Troisième et dernier film du duo Jean Becker/Jean-Paul Belmondo, Tendre voyou est ce qu'on appelle une pochade, qui donne l'aspect d'une histoire faite surtout pour les situations toujours plus folles dans lesquelles se fourre Belmondo, lequel se plait à en faire des tonnes.
Ce dernier a quand même invité ses copains à s'amuser avec lui, Jean-Pierre Marielle et la subliiiiiiime Mylène Demongeot en tête. On y trouve aussi des grands noms tels que Philippe Noiret en amant très naïf, Geneviève Page, Robert Morley (sosie de Winston Churchill !), Micheline Dax, Maria Pacôme, Stefania Sandrelli...
Le film fait parfois penser au film Le fanfaron, dans le sens où Belmondo et Marielle sont deux losers, et qui trainent leur ennui en rencontrant de belles femmes. dans des suites de scénettes, qui sont ici plus prompts aux délires.

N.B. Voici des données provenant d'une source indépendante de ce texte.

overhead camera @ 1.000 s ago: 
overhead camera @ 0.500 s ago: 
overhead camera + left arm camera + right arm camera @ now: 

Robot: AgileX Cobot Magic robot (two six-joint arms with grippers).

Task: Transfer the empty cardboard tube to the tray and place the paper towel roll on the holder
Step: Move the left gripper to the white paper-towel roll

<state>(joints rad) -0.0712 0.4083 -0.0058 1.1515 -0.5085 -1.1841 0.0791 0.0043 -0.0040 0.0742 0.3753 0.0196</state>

Comme quand Belmondo rencontre sur un bateau une baronne ... qui demande sans arrêt du sexe, ce qui fatigue au plus haut point le jeune homme !
On peut regretter que le film ne dispose pas d'une véritable colonne vertébrale, dans le sens où il n'y a pas de fin, et le thème musical exploité jusqu'à l'overdose, mais Tendre voyou est ce qu'on appelle une agréable plaisanterie.